The women in the film are nothing but sexual playthings, constantly subject to the predations of Trapper John, Hawkeye and all the rest of the misogynists who inhabit the camp. The nurses are first and foremost flesh to be pawed at, conquests to be made. Add an indelible strain of homophobia, a black character named “Spearchucker” and Trapper John and Hawkeye in Japan yukking it up with racist Charlie Chan imitations, and you end up with the transformation of what used to be an iconic, anti-establishment, anti-Vietnam (Korea just plays the part) film into a vessel for the most retrograde and debilitating of social views, a moral blight as offensive as blackface.

Mind you, I do not come to this conclusion lightly or happily. Before my own reeducation, I would have found this a clever, funny and brash film. The characters possess incredible medical gifts and live in an untenable situation, surrounded by gore and death, and they resort to sophomoric gags and easy sex because that’s what some people under stress do, especially in dark comedies.
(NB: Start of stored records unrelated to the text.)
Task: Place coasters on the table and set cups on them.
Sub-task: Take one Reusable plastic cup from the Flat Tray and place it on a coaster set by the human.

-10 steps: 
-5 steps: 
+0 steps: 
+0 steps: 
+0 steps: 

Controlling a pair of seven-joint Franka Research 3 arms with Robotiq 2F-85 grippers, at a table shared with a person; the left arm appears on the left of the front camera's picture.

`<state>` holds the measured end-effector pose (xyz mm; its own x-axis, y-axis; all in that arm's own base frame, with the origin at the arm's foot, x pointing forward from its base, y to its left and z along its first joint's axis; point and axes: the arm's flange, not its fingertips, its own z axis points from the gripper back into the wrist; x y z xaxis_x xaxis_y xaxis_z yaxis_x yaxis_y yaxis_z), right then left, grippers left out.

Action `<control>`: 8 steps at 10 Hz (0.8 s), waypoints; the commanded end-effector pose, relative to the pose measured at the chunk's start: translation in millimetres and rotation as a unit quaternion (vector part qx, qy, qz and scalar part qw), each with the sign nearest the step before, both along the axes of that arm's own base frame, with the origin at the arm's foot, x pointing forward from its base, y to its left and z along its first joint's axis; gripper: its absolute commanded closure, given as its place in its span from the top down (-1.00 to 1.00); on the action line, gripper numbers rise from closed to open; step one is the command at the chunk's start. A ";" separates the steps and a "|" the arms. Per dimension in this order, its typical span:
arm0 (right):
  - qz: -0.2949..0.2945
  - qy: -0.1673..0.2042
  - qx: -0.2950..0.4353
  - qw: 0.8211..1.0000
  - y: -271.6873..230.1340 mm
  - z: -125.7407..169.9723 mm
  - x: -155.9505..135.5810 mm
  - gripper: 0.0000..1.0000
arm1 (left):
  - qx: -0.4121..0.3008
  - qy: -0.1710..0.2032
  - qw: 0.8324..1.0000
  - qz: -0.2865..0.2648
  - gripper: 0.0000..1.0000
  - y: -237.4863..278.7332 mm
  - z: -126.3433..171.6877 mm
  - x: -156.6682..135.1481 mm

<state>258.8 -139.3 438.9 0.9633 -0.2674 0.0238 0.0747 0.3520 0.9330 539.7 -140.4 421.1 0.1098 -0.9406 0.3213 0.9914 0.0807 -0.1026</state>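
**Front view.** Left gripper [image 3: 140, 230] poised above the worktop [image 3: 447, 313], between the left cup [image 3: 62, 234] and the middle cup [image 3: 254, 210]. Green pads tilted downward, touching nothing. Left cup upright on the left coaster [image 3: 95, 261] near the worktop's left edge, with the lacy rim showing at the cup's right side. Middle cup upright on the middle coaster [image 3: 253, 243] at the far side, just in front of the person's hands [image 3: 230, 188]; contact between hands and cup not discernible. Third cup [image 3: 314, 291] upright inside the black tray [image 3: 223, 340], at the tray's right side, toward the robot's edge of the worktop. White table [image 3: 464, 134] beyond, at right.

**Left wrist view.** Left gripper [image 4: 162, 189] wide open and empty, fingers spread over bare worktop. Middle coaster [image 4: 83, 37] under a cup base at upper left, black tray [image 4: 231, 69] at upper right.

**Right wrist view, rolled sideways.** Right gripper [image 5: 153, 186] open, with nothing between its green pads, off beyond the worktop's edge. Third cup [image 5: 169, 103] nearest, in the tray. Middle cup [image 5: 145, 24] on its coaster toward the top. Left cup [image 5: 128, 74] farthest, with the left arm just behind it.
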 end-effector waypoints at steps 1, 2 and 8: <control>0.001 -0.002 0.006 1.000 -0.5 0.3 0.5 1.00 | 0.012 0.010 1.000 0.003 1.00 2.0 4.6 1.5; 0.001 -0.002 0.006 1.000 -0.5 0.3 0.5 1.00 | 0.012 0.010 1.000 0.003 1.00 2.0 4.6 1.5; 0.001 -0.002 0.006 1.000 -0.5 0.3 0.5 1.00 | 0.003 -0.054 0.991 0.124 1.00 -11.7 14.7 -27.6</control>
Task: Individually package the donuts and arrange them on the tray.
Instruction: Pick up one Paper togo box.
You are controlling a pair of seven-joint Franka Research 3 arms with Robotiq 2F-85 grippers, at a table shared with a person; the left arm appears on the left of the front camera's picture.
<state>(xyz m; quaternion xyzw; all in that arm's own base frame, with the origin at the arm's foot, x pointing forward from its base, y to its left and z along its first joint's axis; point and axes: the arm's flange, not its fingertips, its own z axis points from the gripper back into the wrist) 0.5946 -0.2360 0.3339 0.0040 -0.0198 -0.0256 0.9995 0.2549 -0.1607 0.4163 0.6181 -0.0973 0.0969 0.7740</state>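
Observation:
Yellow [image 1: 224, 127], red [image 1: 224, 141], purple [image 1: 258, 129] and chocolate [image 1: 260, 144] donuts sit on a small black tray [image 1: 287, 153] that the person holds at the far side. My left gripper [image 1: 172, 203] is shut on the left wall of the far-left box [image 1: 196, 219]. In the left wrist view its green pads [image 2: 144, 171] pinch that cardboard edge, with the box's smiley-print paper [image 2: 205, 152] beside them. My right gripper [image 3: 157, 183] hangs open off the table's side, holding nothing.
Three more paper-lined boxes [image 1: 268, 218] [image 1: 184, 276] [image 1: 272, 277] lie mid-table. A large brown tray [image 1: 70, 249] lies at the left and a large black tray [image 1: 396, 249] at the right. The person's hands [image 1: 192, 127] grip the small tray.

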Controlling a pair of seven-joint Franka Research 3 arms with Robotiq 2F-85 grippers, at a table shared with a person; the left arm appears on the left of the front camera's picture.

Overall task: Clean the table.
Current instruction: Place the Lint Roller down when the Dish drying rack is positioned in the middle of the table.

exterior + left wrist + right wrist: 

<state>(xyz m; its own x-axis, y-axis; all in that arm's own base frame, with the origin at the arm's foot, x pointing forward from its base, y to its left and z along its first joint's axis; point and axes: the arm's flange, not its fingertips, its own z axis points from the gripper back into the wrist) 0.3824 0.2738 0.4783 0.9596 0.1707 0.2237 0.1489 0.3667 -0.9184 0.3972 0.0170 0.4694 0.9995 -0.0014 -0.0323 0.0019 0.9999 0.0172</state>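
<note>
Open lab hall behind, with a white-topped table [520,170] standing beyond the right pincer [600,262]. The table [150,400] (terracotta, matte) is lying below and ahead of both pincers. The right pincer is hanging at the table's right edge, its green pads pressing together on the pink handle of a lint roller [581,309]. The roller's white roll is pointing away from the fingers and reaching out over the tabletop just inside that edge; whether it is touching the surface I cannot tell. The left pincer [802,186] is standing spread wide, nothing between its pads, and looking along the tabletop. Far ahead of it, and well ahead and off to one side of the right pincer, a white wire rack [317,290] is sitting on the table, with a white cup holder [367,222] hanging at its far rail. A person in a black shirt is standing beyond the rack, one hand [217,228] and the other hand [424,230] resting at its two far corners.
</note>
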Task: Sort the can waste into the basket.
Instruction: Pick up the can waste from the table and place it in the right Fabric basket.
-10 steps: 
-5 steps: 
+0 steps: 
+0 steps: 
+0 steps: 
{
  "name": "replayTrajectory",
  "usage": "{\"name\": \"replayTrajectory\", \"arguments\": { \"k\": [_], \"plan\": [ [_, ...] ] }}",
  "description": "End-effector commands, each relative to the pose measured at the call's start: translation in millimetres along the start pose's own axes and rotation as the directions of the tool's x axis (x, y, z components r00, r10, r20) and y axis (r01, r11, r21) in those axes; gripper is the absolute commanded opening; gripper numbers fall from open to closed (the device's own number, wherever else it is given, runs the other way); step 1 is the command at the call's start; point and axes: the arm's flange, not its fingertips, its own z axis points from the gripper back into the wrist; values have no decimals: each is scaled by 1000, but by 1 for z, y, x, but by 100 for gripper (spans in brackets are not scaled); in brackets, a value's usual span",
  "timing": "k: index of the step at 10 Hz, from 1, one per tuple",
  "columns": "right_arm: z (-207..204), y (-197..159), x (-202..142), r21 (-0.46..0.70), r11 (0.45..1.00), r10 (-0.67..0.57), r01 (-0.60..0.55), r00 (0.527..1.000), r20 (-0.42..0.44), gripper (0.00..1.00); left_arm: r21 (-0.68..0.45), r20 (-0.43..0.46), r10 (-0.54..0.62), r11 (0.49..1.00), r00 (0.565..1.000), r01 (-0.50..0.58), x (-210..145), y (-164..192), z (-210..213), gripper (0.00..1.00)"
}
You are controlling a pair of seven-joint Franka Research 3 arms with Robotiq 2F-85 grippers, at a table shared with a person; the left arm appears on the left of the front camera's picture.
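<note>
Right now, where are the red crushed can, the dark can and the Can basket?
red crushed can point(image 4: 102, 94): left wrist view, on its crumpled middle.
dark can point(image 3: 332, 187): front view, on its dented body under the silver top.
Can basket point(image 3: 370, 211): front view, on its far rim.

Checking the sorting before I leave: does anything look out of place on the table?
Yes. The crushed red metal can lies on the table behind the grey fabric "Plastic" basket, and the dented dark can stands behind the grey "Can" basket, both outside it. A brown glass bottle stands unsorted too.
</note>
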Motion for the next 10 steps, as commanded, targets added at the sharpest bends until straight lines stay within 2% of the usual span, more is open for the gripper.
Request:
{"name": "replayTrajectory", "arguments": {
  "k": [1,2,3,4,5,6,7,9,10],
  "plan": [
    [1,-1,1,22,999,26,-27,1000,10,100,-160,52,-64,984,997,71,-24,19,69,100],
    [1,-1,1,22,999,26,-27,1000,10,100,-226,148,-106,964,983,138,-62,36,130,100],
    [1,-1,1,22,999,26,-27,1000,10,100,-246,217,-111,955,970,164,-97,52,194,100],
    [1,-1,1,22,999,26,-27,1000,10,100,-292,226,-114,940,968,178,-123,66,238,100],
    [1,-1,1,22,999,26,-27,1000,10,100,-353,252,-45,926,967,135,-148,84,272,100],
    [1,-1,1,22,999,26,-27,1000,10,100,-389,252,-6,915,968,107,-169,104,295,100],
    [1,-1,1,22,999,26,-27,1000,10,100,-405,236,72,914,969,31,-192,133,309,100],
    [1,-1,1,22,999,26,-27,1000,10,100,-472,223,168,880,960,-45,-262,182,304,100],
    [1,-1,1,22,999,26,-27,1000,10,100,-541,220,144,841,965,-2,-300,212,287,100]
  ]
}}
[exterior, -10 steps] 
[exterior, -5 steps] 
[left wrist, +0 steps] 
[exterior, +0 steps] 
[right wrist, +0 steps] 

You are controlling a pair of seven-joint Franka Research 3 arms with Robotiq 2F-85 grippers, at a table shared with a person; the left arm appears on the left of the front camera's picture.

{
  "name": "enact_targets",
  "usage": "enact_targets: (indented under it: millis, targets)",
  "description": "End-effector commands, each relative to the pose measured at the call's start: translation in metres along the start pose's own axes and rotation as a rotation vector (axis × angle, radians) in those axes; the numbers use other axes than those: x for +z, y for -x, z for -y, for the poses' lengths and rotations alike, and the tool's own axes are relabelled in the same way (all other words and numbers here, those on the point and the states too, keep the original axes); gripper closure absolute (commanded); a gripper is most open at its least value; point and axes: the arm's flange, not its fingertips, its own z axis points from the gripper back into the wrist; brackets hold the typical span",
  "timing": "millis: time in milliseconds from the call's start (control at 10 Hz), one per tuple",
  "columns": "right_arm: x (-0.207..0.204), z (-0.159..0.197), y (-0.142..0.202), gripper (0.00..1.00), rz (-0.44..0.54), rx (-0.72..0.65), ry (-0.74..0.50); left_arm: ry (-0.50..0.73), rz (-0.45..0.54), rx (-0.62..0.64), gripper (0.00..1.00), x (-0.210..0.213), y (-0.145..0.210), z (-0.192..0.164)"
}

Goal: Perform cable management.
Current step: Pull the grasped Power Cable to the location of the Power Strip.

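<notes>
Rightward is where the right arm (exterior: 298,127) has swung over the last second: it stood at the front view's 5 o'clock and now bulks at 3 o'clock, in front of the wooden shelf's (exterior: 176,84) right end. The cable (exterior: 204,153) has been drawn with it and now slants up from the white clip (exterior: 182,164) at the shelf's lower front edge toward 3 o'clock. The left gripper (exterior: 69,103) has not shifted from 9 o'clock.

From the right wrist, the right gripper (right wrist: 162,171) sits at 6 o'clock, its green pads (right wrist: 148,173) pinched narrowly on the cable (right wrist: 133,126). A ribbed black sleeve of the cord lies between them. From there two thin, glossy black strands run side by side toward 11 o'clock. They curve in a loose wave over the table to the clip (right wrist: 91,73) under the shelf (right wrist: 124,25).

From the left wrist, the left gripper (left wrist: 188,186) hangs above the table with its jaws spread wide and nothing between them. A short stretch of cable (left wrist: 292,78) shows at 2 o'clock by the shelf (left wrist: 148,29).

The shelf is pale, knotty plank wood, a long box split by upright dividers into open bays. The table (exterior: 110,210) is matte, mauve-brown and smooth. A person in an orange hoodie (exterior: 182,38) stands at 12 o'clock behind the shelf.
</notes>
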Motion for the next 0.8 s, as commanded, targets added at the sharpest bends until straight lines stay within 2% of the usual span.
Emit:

The old me would view this film as cruelly hilarious. I might have also found the treatment of the women tempered by their corresponding consent, agency and obvious value to the camp.

But that was before I understood the power of patriarchal constructs. My God, at one point, Hawkeye brings a female nurse to a depressed colleague as if she were a comfort girl to a marauding victor. And she is dreamily driven off, her lust was so sated.

The brutal ouster of the pious Frank Burns and the ritual humiliation of Hot Lips Hoolihan aren’t the mere comeuppance of villains. Watch again as she is unbared in the shower. The leering men settle a bet as to whether she is, in fact, a true blond; she writhes, naked, abused, on the shower floor while they hoot and holler and jeer.  Despicable.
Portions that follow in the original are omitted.